Aim of the exercise =>
Taking the entries below, transcribe only the lines starting with the one with "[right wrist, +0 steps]" and going on through the one with "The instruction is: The", exactly as written, without the pictures.

(Task material)

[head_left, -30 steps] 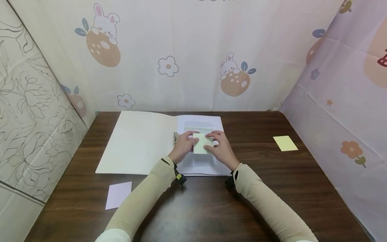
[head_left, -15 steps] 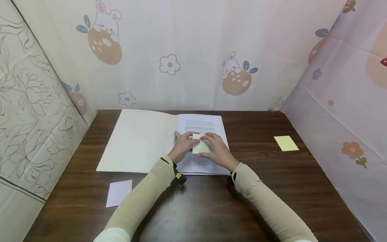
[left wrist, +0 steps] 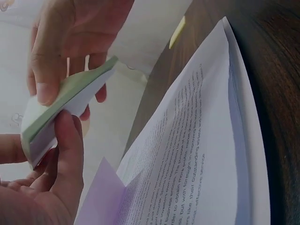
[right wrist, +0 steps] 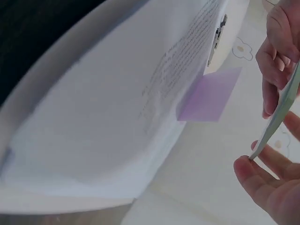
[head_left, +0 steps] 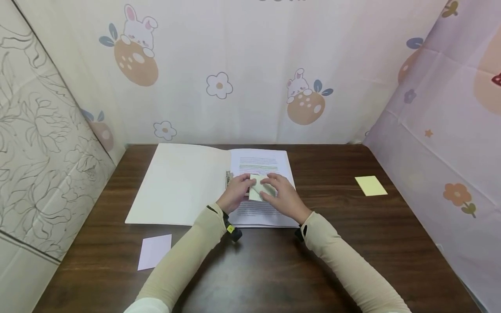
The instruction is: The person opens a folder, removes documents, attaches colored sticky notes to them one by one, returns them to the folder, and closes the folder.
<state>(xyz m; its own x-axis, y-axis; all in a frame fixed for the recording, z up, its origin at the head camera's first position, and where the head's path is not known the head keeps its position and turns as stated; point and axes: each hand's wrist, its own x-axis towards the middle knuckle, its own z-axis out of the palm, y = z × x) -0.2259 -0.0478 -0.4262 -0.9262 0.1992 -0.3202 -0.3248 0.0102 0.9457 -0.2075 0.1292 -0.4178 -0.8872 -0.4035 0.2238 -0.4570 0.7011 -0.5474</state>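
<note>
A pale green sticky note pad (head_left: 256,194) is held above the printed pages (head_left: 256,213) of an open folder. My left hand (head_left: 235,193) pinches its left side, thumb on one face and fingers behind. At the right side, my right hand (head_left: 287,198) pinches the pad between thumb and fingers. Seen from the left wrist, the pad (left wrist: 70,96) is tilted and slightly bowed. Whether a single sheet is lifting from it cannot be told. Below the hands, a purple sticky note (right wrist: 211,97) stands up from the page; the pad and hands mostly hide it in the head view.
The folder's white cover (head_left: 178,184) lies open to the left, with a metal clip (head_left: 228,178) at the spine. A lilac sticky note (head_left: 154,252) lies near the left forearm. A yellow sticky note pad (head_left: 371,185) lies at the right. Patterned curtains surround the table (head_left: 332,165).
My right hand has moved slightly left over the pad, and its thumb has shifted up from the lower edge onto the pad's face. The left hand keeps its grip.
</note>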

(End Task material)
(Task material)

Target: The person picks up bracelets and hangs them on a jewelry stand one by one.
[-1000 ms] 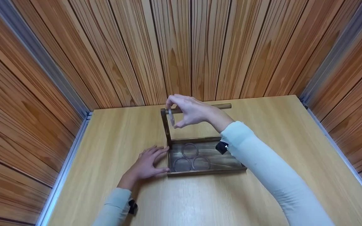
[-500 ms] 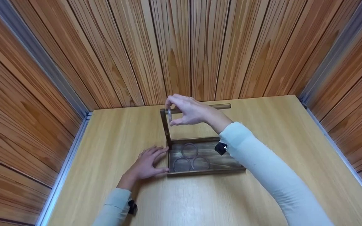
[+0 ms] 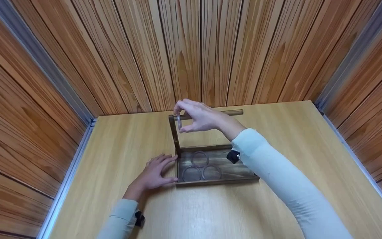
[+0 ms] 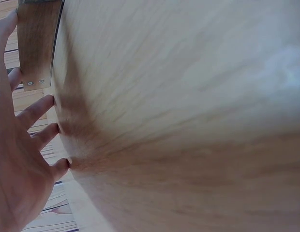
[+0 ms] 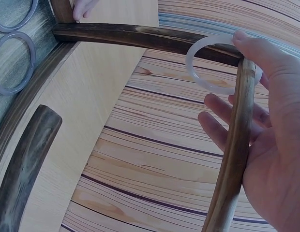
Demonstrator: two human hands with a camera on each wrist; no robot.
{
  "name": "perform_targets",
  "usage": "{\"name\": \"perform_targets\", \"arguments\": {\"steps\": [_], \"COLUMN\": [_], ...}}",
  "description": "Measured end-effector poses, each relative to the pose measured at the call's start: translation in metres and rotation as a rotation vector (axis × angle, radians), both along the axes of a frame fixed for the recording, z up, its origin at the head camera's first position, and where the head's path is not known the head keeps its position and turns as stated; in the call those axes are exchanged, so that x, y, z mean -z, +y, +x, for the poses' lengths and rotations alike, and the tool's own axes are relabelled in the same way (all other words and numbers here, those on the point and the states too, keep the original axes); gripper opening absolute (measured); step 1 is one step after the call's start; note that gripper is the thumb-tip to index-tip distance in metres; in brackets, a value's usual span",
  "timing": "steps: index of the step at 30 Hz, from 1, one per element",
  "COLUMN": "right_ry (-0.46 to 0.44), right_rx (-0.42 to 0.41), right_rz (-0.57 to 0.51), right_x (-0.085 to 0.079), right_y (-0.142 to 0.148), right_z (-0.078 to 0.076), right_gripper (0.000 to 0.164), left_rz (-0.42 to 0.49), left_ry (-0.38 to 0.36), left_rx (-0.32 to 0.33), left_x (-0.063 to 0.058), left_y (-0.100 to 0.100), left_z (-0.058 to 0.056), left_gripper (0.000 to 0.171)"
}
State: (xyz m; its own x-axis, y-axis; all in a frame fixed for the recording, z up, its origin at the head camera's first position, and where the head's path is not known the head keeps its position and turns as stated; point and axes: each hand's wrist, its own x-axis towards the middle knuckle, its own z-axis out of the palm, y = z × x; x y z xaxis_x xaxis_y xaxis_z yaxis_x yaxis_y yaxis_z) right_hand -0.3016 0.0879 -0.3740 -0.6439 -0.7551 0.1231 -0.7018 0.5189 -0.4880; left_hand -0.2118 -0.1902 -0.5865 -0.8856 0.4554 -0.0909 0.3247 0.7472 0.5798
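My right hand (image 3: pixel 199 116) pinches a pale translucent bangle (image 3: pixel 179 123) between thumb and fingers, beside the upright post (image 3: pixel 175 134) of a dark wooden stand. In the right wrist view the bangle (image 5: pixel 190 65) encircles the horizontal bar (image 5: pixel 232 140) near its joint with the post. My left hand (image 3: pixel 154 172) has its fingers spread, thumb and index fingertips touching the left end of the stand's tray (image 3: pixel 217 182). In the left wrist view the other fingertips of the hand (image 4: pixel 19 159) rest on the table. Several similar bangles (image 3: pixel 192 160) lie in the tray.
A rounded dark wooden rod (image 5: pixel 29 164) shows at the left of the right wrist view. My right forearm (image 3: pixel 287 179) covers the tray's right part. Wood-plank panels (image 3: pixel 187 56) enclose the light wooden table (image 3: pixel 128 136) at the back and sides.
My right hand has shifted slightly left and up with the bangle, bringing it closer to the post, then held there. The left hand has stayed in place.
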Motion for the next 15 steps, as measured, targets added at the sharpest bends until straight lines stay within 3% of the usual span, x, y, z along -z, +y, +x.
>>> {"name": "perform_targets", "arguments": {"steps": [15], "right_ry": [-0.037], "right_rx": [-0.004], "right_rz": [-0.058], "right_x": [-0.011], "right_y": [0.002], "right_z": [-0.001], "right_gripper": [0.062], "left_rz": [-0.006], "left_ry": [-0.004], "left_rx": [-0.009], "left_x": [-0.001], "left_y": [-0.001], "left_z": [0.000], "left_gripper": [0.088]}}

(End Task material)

Result of this exercise =>
[right wrist, +0 steps] 
[head_left, +0 steps] 
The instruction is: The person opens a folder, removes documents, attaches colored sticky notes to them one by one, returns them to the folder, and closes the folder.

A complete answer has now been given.